NETHERLANDS - SPT, the ailing €1.4bn pension fund for dentists in the Netherlands, saw its coverage ratio rise from 88% in September to 99.3% at year-end on the back of a 7.1% return during 2010.
However, despite the improved funding, the dentists' scheme is still 3.3 percentage points short of the target in its recovery plan, according to its preliminary annual report.
The closed scheme has already factored in a benefits cut of more than 10% on 1 July, largely due to rising longevity, which is having a larger impact on its members than on the average Dutch citizen.
While the fund stressed that the recovery goal was still achievable, it conceded that further cuts were possible in the event renewed turmoil in financial markets.
Since the end of April, SPT has been governed by Erik van Houwelingen.

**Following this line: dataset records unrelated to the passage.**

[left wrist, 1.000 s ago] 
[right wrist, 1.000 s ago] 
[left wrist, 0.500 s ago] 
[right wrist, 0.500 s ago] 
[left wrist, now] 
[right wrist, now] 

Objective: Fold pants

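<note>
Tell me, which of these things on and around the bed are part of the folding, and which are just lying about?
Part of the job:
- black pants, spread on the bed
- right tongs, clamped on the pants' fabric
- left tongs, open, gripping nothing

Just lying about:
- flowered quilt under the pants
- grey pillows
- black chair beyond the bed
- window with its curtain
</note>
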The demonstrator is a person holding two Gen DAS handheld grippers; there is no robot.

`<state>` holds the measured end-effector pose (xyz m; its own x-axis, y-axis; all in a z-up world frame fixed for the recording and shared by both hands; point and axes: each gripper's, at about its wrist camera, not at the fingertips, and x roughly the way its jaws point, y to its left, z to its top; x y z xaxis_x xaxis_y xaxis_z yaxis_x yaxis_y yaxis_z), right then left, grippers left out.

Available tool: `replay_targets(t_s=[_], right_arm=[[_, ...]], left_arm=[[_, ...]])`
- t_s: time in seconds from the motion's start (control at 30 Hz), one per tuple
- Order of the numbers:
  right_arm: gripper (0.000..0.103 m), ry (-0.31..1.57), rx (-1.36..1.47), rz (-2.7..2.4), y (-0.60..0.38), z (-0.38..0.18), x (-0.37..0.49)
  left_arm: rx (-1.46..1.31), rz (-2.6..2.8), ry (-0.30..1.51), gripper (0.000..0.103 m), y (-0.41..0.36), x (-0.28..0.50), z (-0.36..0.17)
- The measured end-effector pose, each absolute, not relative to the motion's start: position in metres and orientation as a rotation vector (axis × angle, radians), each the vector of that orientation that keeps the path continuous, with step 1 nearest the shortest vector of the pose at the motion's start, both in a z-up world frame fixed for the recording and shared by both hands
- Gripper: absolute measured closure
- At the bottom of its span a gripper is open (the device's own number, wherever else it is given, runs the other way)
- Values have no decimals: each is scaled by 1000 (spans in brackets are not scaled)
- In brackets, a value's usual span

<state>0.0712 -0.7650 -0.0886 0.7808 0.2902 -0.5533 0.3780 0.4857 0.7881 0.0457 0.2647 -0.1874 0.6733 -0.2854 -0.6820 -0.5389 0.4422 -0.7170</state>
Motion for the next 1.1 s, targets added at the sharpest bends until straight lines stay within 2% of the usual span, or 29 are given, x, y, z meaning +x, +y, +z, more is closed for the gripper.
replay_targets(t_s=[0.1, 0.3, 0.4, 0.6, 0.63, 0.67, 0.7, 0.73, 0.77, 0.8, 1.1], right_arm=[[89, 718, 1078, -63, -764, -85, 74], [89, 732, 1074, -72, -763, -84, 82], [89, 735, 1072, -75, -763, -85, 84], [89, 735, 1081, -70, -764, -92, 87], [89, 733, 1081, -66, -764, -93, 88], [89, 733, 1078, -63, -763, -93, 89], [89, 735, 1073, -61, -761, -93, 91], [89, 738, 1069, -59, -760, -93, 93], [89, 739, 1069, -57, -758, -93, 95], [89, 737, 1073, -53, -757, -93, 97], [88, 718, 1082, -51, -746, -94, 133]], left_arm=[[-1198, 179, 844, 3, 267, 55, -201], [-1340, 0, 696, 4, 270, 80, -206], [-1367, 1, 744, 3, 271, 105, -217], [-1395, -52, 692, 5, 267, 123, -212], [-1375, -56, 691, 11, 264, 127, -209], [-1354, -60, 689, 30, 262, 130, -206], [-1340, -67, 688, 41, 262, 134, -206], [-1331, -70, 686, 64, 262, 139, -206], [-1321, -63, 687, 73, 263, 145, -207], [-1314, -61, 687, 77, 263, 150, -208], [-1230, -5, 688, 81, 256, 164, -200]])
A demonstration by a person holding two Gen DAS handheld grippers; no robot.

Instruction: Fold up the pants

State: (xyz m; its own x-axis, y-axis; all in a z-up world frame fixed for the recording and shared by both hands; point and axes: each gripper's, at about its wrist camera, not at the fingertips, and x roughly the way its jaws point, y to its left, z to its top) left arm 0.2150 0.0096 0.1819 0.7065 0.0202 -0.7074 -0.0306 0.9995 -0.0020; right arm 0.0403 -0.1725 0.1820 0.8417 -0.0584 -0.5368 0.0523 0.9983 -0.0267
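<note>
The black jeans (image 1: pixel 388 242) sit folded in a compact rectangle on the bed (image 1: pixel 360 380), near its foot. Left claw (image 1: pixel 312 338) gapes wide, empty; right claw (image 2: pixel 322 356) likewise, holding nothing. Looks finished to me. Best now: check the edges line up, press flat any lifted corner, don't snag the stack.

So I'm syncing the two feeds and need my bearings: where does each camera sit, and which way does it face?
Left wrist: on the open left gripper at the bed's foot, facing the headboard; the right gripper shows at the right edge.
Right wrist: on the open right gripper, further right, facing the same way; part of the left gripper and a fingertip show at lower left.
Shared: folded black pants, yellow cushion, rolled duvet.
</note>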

Van Houwelingen was appointed administrator following the sacking of the scheme's board by its occupational pension association BPVT in a dispute over a new governance structure.
He has been tasked with guiding SPT back to normality by assisting its stakeholders in determining a sustainable governance set-up, as well as appointing a new board.
SPT said its equity investments returned 16.4%, while its fixed income holdings returned 2.9%.
Officials noted that the combined effect of its hedge of interest risks on its liabilities, currency risks and risks on part of its equity holdings had resulted in a loss of 3.1 percentage points.
However, following a new asset-liability management study, the scheme decided to limit its equity hedge to a "very substantial" market decrease.
In addition, it will only hedge a substantial drop in interest rates if rates drop below 4%, it said.
SPT has outsourced its administration to ING subsidiary AZL. Its asset management is carried out by ING Investment Management.